■ Requirement ■
Copy exactly the lines of the material below that run from the one containing "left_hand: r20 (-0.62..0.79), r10" through the one containing "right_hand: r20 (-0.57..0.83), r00". Copy no other lines.

START Material provided

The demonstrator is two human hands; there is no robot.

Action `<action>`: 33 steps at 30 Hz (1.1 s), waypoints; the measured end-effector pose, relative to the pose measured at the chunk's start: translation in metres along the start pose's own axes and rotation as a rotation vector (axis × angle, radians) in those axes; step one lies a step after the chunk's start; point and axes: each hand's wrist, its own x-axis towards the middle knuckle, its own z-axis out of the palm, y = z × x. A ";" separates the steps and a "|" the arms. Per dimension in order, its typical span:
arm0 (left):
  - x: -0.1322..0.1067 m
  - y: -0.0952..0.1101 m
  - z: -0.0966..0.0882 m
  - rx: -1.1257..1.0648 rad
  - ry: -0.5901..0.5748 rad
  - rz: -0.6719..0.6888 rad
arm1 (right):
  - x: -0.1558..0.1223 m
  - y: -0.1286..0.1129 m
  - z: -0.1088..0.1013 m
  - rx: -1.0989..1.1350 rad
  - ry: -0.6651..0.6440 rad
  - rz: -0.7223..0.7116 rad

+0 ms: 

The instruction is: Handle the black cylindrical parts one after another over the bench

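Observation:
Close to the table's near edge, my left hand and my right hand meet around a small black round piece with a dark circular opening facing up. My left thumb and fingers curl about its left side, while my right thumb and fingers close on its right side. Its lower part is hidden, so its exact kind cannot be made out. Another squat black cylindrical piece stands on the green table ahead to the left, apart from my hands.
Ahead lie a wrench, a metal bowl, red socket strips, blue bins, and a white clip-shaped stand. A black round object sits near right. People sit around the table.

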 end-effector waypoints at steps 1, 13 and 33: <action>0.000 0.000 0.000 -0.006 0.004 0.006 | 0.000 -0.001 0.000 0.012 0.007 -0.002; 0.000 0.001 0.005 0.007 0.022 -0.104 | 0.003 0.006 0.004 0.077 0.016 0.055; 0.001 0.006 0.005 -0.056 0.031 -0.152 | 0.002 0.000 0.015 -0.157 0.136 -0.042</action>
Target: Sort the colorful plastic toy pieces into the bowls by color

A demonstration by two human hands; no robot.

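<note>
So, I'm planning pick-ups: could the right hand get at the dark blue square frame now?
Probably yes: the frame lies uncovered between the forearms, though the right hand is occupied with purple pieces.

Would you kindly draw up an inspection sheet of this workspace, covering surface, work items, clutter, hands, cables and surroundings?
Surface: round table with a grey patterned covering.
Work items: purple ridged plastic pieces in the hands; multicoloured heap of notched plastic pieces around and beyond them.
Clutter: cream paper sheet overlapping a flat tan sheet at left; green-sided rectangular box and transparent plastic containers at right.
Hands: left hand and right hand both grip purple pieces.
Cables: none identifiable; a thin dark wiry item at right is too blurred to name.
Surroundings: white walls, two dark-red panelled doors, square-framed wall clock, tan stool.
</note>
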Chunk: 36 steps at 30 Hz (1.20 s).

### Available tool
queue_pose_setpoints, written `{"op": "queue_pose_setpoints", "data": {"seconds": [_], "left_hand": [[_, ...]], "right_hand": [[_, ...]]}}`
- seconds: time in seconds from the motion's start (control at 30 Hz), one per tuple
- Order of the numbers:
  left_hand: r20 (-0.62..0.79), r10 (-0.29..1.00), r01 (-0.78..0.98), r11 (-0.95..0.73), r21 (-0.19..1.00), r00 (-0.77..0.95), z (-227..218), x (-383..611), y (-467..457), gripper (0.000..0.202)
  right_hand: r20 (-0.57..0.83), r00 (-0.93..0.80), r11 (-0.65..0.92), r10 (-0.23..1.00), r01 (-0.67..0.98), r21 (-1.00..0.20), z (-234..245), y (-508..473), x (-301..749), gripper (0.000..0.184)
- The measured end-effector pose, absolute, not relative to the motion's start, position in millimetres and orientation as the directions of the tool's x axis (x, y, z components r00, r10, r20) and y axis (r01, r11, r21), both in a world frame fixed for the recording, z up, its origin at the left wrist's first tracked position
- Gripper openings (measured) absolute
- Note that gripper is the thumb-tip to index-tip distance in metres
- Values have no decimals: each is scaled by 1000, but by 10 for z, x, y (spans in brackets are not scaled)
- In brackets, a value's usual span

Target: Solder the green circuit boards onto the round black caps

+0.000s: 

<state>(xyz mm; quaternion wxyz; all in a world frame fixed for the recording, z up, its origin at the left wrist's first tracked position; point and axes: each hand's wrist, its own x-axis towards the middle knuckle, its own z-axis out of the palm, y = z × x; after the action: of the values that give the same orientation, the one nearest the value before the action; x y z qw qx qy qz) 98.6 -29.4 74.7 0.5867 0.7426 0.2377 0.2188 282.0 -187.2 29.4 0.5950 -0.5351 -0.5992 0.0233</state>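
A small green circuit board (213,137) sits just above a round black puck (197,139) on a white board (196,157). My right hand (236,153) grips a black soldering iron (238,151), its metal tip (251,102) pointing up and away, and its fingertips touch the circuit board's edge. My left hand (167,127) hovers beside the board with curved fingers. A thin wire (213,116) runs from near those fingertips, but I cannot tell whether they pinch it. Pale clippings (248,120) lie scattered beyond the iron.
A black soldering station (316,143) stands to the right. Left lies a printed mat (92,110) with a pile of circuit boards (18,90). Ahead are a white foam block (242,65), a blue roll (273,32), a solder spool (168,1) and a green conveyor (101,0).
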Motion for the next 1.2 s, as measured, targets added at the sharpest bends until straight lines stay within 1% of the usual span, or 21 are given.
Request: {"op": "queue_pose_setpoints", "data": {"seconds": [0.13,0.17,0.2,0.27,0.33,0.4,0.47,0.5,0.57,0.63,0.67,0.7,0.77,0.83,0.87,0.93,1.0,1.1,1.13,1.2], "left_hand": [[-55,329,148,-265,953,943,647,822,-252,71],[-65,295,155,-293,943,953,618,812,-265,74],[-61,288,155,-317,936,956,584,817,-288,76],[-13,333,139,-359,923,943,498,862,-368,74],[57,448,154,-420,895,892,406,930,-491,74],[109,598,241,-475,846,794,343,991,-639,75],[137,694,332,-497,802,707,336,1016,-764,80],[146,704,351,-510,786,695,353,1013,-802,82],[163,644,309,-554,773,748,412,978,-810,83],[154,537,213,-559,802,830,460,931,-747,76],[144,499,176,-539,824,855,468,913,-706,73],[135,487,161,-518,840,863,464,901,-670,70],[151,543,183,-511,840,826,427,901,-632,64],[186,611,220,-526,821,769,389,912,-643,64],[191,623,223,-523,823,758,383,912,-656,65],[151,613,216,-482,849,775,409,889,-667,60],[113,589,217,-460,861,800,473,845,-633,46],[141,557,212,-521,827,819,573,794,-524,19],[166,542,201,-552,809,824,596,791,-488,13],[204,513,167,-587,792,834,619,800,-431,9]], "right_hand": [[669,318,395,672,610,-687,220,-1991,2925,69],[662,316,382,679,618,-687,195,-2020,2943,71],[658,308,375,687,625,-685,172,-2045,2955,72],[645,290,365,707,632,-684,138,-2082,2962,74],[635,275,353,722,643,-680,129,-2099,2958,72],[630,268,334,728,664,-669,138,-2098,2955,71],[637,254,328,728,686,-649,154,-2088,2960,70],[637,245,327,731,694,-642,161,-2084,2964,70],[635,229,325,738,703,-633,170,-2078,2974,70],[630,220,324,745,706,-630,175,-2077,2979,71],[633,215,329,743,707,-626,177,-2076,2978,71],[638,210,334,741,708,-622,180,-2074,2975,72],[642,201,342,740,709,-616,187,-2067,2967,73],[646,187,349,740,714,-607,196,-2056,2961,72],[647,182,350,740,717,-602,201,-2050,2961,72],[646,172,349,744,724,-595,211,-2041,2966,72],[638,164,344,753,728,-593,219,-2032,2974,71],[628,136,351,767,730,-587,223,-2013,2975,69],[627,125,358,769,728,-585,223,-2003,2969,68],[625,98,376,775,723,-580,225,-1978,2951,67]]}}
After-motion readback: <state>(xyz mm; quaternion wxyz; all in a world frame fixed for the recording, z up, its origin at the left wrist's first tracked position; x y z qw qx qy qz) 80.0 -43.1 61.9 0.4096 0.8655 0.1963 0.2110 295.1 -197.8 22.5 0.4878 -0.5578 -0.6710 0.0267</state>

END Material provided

■ Result ■
  left_hand: r20 (-0.62..0.79), r10 (-0.29..1.00), r01 (-0.78..0.98), r11 (-0.95..0.73), r21 (-0.19..1.00), r00 (-0.77..0.95), z (-227..218), x (-383..611), y (-467..457), gripper (0.000..0.202)
  right_hand: r20 (-0.57..0.83), r00 (-0.93..0.80), r11 (-0.65..0.92), r10 (-0.23..1.00), r01 (-0.67..0.98), r21 (-1.00..0.20), z (-234..245), y (-508..473), x (-301..749), gripper (0.000..0.184)

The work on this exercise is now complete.